## DATA SEGMENT

──────────

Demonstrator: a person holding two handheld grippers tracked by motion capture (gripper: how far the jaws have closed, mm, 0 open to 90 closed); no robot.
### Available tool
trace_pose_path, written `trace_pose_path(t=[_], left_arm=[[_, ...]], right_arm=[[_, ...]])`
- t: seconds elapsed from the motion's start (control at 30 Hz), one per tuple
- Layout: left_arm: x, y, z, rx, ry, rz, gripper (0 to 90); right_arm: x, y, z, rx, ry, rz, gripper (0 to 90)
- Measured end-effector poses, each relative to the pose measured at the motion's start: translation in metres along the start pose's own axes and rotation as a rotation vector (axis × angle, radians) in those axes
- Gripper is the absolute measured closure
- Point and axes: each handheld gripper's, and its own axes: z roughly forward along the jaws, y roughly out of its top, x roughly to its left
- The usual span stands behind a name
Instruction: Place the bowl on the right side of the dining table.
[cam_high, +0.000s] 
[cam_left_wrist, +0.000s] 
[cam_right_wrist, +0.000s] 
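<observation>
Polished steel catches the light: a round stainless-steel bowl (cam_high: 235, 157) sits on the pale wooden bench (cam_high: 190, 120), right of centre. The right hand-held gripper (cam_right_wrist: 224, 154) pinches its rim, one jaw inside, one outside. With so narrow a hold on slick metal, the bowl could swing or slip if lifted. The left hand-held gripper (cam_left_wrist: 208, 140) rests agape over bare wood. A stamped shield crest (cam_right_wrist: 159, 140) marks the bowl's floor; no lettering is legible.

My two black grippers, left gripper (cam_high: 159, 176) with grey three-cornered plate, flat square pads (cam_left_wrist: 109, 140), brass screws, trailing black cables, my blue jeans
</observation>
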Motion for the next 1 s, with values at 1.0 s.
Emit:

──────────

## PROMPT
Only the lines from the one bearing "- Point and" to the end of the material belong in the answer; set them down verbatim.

## WRITTEN RESPONSE
- Point and axes: each handheld gripper's, and its own axes: z roughly forward along the jaws, y roughly out of its top, x roughly to its left
- The usual span stands behind a name
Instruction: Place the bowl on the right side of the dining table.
[cam_high, +0.000s] 
[cam_left_wrist, +0.000s] 
[cam_right_wrist, +0.000s] 
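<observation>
Polished steel catches the light: a round stainless-steel bowl (cam_high: 235, 157) sits on the pale wooden bench (cam_high: 190, 120), right of centre. The right hand-held gripper (cam_right_wrist: 224, 154) pinches its rim, one jaw inside, one outside. With so narrow a hold on slick metal, the bowl could swing or slip if lifted. The left hand-held gripper (cam_left_wrist: 208, 140) rests agape over bare wood. A stamped shield crest (cam_right_wrist: 159, 140) marks the bowl's floor; no lettering is legible.

My two black grippers, left gripper (cam_high: 159, 176) with grey three-cornered plate, flat square pads (cam_left_wrist: 109, 140), brass screws, trailing black cables, my blue jeans
</observation>
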Motion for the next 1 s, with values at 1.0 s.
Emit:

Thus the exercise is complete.